6.3) iterating step 6.2) until the maximum assembly times G is reached;

7) the resulting conformation is output as a predicted result.

Taking the protein 2BL7 with the amino acid sequence length of 79 as an example, the near-native conformation of the protein is obtained by prediction by the above method, the conformation update schematic diagram is shown in FIG. 1, and the predicted root mean square deviation of the protein is

The prediction structure is shown in fig. 2.

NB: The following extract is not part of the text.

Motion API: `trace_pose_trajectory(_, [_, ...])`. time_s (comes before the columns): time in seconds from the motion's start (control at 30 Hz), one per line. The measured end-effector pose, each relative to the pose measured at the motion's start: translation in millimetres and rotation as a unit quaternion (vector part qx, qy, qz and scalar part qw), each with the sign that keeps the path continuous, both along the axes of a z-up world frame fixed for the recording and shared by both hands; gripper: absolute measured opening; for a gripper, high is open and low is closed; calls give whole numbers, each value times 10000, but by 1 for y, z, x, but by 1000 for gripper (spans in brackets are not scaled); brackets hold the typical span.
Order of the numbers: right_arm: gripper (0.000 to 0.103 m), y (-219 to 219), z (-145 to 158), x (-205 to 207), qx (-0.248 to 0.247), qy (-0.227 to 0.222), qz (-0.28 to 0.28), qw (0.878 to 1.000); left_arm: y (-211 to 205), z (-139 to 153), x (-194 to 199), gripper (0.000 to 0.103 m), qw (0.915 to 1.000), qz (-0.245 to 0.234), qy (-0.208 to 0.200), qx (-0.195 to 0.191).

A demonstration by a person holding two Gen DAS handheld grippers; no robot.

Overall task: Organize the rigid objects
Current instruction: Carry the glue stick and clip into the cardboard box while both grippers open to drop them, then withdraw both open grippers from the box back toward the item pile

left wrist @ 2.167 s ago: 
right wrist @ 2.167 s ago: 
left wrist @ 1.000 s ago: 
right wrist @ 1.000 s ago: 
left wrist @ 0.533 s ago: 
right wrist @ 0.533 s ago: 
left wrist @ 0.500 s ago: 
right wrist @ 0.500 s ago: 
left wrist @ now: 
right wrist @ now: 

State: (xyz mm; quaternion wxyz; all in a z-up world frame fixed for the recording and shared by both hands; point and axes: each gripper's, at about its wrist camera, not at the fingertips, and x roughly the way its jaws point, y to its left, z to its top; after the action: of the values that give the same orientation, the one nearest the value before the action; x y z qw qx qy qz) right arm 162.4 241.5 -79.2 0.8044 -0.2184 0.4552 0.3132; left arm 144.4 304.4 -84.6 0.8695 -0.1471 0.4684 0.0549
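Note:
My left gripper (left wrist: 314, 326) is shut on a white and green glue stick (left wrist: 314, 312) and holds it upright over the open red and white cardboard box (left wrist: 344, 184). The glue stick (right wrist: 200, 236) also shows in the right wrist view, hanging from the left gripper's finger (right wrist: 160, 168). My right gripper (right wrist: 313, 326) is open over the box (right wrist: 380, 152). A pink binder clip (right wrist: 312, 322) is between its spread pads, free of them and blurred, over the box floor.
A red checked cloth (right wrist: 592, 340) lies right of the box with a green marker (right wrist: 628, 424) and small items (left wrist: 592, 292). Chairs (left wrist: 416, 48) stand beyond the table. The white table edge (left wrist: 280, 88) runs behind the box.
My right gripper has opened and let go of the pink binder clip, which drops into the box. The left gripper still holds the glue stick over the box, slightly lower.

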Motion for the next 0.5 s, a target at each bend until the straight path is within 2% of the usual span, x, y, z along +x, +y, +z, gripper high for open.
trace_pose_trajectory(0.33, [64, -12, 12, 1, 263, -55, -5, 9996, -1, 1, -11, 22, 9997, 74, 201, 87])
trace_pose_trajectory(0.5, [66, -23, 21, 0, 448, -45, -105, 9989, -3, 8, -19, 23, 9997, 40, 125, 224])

The foregoing is a predictive effect of one embodiment of the invention, which may be adapted not only to the above-described embodiment, but also to various modifications thereof without departing from the basic idea of the invention and without exceeding the gist of the invention.

Claims

1. A protein structure prediction method based on contact assistance of secondary structure elements is characterized by comprising the following steps:

4.1) sampling Secondary Structure element SS Assembly Using fragment of 9 fragments₁Make SS₁Secondary structure constraints are met to the maximum extent; if predicted SS₁Alpha helix, then sample to SS₁All residues in the sequence are alpha helices or reach the maximum assembly times G_S；

6.3) iterating step 6.2) until the maximum assembly times G is reached;

7) the resulting conformation is output as a predicted result.